Print version ISSN 1413-8670
Braz J Infect Dis vol.14 no.2 Salvador Mar./Apr. 2010
Cláudio Penido Campos JúniorI; Patrícia SanchesII; Elizabete Aparecida TedokonII; Ana Carolina Remondi SouzaIII; Ricardo Luiz Dantas MachadoIII; Andréa Regina Baptista RossitIII
IMaster's student - Health Sciences Post-graduation Program of the Faculdade de Medicina de São José do Rio Preto, FAMERP - Coordinator of the Hospital Epidemiology Center of Faculdade de Medicina de Catanduva, FAMECA
IIAssociated Nurses of the Hospital Epidemiology Center of Faculdade de Medicina de Catanduva
IIIAdjunct Professors at the Department of Dermatological, Infectious, and Parasitical Diseases - Faculdade de Medicina de São José do Rio Preto, FAMERP, São José do Rio Preto, SP, Brazil
Despite improvements in care and rehabilitation of burned patients, infections still remain the main complication and death cause. Catheter-related infections are among the four most common infections and are associated with skin damage and insertion site colonization. There are few studies evaluating this kind of infection worldwide in this special group of patients. Padre Albino Hospital Burn Care Unit (PAHBCU) is the only reference center in the Northwestern São Paulo for treatment of burned patients. This paper presents the results of a retrospective study aiming at describing the epidemiological and clinical features of catheter-related infections at PAHBCU.
Keywords: catheter, infections, burns, bacteria.
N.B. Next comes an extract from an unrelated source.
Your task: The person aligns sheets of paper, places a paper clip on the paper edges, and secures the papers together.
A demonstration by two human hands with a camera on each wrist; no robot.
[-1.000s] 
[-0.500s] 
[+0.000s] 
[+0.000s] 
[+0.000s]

Despite many advances on severely burn victims' care, infections still remain the mortality leading cause.1 Immunological impairment due to mechanical injury predisposes these patients to wound colonization and infection by different microorganisms.2 In addition, individuals with major burns are especially in need of invasive devices, such as total parenteral nutrition tubes, vesical catheters and central venous catheters.3 Indeed, burned patients have been referred to in literature as being at greater risk of developing catheterrelated infections, once catheter insertion may be placed in burned areas with high bacterial density.4
There are not well defined criteria for catheter infections in burned patients, although these complications are one of the leading causes of infection.5 Bacteremia, severe sepsis, and septic shock are the main catheter infections consequences, followed by septic tromboflebitis, distal embolization, and endocarditis. Therefore, catheter related-infections are associated with important morbidity and mortality, increased hospital staying, and elevated health care costs.6
Nevertheless, preventive recommendations in catheter-related infections are still rare and conflicting in this group of patients, justifying the need for further epidemiological and clinical characterization of such occurrences.7 Herein we present the results of a retrospective study aiming at describing the epidemiological and clinical features of catheter-related infections in a reference burn care center unit in Southeast Brazil.
MATERIAL AND METHODS
After obtaining approval from the Ethics Research Committee (CEP-FAMECA 0037.0.218.000-09) we carried out a retrospective catheter-related infections study during a tree year period (January 2005 to December 2007) in Padre Albino Hospital Burn Care Unit. The definition criteria for catheter-related infections were obtained from the Centers for Disease Control and Prevention - Atlanta/ EUA (CDC). Infection episodes were analyzed trough medical archives.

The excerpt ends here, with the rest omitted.